OP's DH may feel obliged to do more for his DC, but he certainly isn't obliged to do anything for his ex - she's an adult who has 50% responsibility to keep a roof over her DC's heads.
"Taking" the DC away from her certainly isn't the right thing to do, but offering to have them more than the 3 nights they currently do is a perfectly reasonable offer to make if the ex agrees it would help with her finances.

Firefly100 · 19/04/2025 17:24

Absolutely not, no way, never would I be a guarantor in this situation. You sign up to an unlimited financial responsibility that could become 10s of thousands quickly. For all those talking about putting the children first - What happens if (when) she does not pay, then OP or her husband lose their job and things get tight for them too? They could lose all their savings, even their own house! How would that help the children? It’s a realistic scenario.
I too think the offer to house the children is the right thing to do in these circumstances. However it should not come to that if the ex does not wish it. She should present as homeless to the council. With children she will be considered priority need and helped.
Depending on how much rent is, perhaps you could pay the rent as DH‘s contribution to his children’s upbringing and take on the contract directly instead of other maintenance payments? Again just throwing ideas out there. At least then your risk is in your control. Other forms of help yes, guarantor no. Find a good excuse to maintain relations, but no.

Firefly100 · 19/04/2025 17:26

Forgot to add, if she relies on benefits that suggestion to pay the rent directly would not work

2024onwardsandup · 19/04/2025 17:28

i think the main concern should be what the impact could be on the children.

if They’re teenagers its not like their babies or young children - but presumably they still rely on their mother and moving full time to yours would be a wrench - but maybe that wrench would not be massive - maybe I would.

i think that’s really question - I would agree to it (but not that happily) if I thought that the potential impact on the children of losing that home would be significant. If I thought it would be manageable I would be less inclined to.

It’s a difficult situation

DPotter · 19/04/2025 17:28

Please don't agree to act as guarantor - costly way to help.

If you do have the capacity to help her out - could you pay off some of her debt, or increase maintenance to cover higher proportion of her rent. At least that way you are in complete control over how much you pay.
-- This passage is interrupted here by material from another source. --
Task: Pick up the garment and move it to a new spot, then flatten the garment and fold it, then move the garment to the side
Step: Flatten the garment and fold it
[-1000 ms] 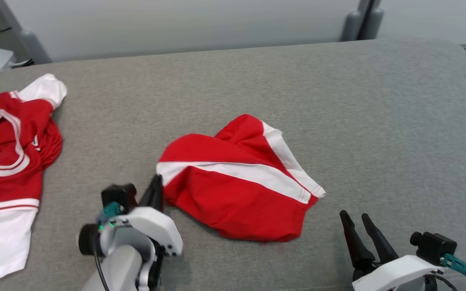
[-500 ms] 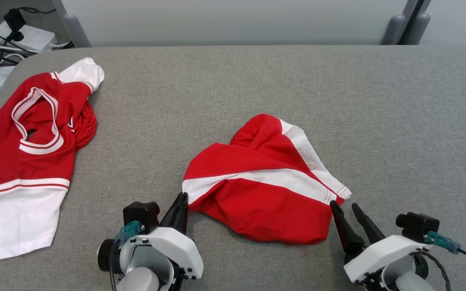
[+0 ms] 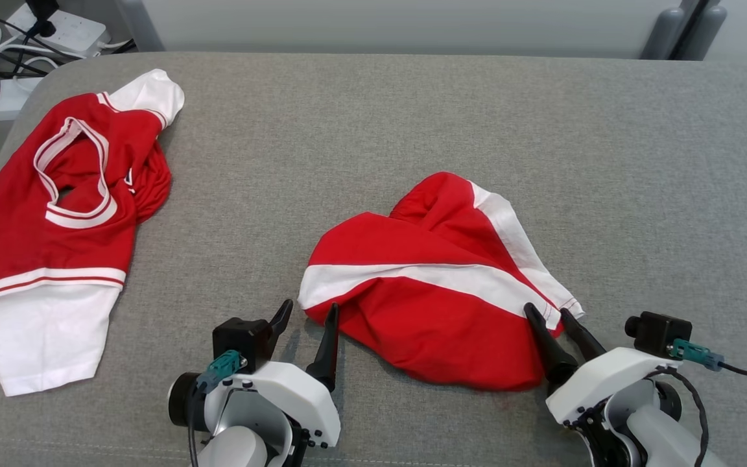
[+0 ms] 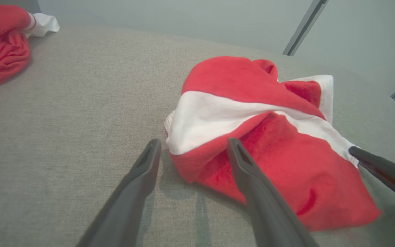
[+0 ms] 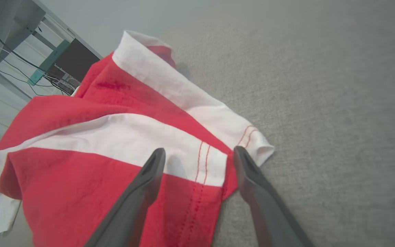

Snapncrackle · 19/04/2025 17:28

Nope
if in the future you want to remortgage to do an extension or take out a loan there is a high probability that the amount your guaranteeing say 1k a month will reduce the amount you can borrow

once your on the hook as a guarantor it won’t end until she leaves the house

if she leaves the house on bad terms your on the hook for potentiality thousands of pounds

AnotherNC321 · 19/04/2025 17:29

Completely out there idea:

If your DH already pays £650 maintenance could you both not buy another property and let her live there instead of paying her maintenance.

Obviously depends where you live in the country, and if you have enough equity in your current property/savings to be able to buy another property.

When her boys are 18 she can either pay you market rent or you’ve got that investment for your future.

Or, you could end up paying £1000+ a month in rent.